Reproduce the entries exactly, but keep the pictures out of the copy.

[Dataset records]
= = = =

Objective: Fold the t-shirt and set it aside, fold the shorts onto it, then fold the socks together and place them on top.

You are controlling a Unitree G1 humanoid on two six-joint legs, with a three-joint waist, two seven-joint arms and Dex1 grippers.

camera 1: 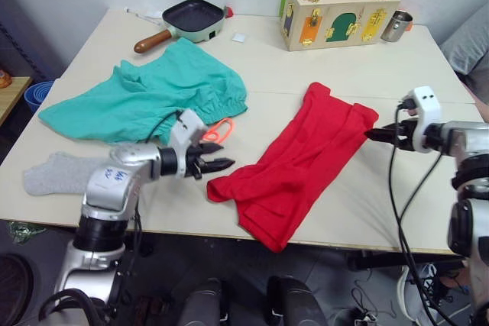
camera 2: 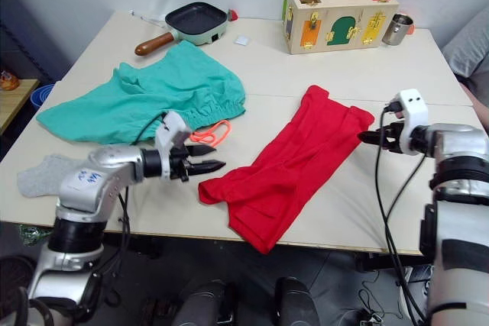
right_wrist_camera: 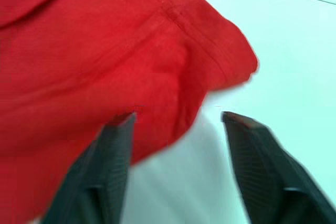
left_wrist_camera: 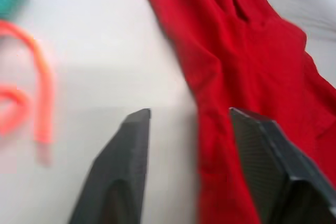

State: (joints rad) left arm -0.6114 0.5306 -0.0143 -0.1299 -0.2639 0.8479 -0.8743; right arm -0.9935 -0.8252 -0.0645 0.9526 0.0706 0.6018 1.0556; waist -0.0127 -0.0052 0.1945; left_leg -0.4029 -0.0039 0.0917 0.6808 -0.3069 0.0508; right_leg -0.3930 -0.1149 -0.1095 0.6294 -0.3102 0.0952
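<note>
One red t-shirt [camera 1: 294,162] lies folded into a long strip slanting across the middle of the head views, from lower centre up toward the right, on the pale table [camera 1: 336,74]. The left gripper [camera 1: 220,156] hangs just left of the strip's lower end, jaws apart and holding nothing; in its wrist view the fingers [left_wrist_camera: 123,171] stand over bare table with the red edge between them. The right gripper [camera 1: 376,134] sits at the strip's upper right corner, jaws apart, that corner lying just before the fingers [right_wrist_camera: 113,166] in its wrist view. The teal-green shorts [camera 1: 153,93] are spread in the upper left of the frame, their orange drawstring [camera 1: 219,129] looped beside the left gripper. A grey sock [camera 1: 57,173] lies flat at the far left edge, below the shorts. Along the top of the frame stand a frying pan [camera 1: 187,22], a wooden latch box [camera 1: 336,14] and a metal cup [camera 1: 396,26].
</note>
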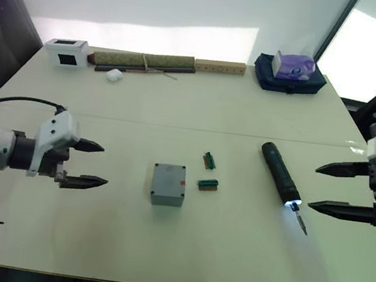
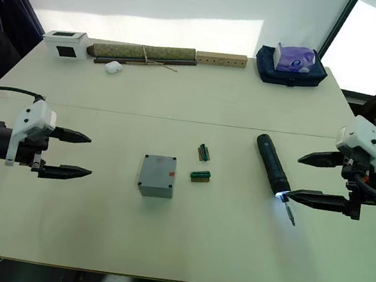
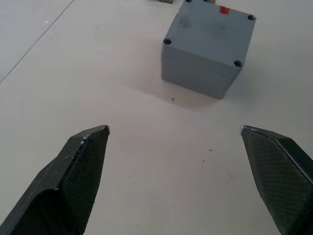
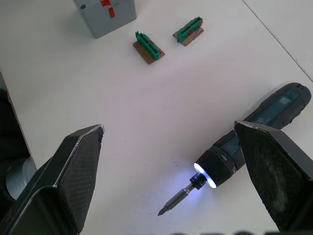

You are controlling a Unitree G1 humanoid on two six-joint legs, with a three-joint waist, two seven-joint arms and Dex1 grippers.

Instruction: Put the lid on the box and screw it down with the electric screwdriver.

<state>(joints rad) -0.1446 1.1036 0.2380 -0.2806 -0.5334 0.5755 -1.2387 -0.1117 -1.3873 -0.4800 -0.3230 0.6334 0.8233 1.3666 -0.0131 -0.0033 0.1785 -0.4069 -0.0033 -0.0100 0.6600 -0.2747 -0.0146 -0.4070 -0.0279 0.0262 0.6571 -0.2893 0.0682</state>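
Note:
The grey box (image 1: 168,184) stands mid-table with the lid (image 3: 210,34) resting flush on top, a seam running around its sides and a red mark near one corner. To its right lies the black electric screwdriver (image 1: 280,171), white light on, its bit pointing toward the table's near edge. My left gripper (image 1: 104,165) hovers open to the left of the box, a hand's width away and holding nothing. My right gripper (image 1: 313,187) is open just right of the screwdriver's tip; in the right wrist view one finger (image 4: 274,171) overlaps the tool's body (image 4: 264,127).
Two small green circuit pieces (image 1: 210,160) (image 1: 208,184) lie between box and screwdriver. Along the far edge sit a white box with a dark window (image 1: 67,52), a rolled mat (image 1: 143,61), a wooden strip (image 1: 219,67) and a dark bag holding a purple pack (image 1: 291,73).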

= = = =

=== Response to the task ===
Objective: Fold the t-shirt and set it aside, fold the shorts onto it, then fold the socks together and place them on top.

You are controlling a Unitree G1 humanoid on two six-joint legs, with a three-joint waist, two seven-joint arms and Dex1 grippers.

camera 1: 
camera 2: 
right_wrist_camera: 
left_wrist_camera: 

State: (joints rad) left arm -0.6114 0.5306 -0.0143 -0.1299 -0.2639 0.8479 -0.8743; right arm -0.9935 -0.8252 -0.0645 0.9526 0.0706 0.6018 1.0556; waist -0.0127 -0.0052 0.1945; left_leg -0.4029 -0.0039 0.0917 0.6808 -0.3069 0.0508; right_leg -0.3930 -0.1149 -0.1095 0.6294 -0.3102 0.0952
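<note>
One red t-shirt [camera 1: 294,162] lies folded into a long strip slanting across the middle of the head views, from lower centre up toward the right, on the pale table [camera 1: 336,74]. The left gripper [camera 1: 220,156] hangs just left of the strip's lower end, jaws apart and holding nothing; in its wrist view the fingers [left_wrist_camera: 123,171] stand over bare table with the red edge between them. The right gripper [camera 1: 376,134] sits at the strip's upper right corner, jaws apart, that corner lying just before the fingers [right_wrist_camera: 113,166] in its wrist view. The teal-green shorts [camera 1: 153,93] are spread in the upper left of the frame, their orange drawstring [camera 1: 219,129] looped beside the left gripper. A grey sock [camera 1: 57,173] lies flat at the far left edge, below the shorts. Along the top of the frame stand a frying pan [camera 1: 187,22], a wooden latch box [camera 1: 336,14] and a metal cup [camera 1: 396,26].
</note>
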
You are controlling a Unitree G1 humanoid on two six-joint legs, with a three-joint waist, two seven-joint arms and Dex1 grippers.

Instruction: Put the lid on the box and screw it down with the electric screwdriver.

<state>(joints rad) -0.1446 1.1036 0.2380 -0.2806 -0.5334 0.5755 -1.2387 -0.1117 -1.3873 -0.4800 -0.3230 0.6334 0.8233 1.3666 -0.0131 -0.0033 0.1785 -0.4069 -0.0033 -0.0100 0.6600 -0.2747 -0.0146 -0.4070 -0.0279 0.0262 0.6571 -0.2893 0.0682</state>
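Note:
The grey box (image 1: 168,184) stands mid-table with the lid (image 3: 210,34) resting flush on top, a seam running around its sides and a red mark near one corner. To its right lies the black electric screwdriver (image 1: 280,171), white light on, its bit pointing toward the table's near edge. My left gripper (image 1: 104,165) hovers open to the left of the box, a hand's width away and holding nothing. My right gripper (image 1: 313,187) is open just right of the screwdriver's tip; in the right wrist view one finger (image 4: 274,171) overlaps the tool's body (image 4: 264,127).
Two small green circuit pieces (image 1: 210,160) (image 1: 208,184) lie between box and screwdriver. Along the far edge sit a white box with a dark window (image 1: 67,52), a rolled mat (image 1: 143,61), a wooden strip (image 1: 219,67) and a dark bag holding a purple pack (image 1: 291,73).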

This completes the response to the exercise.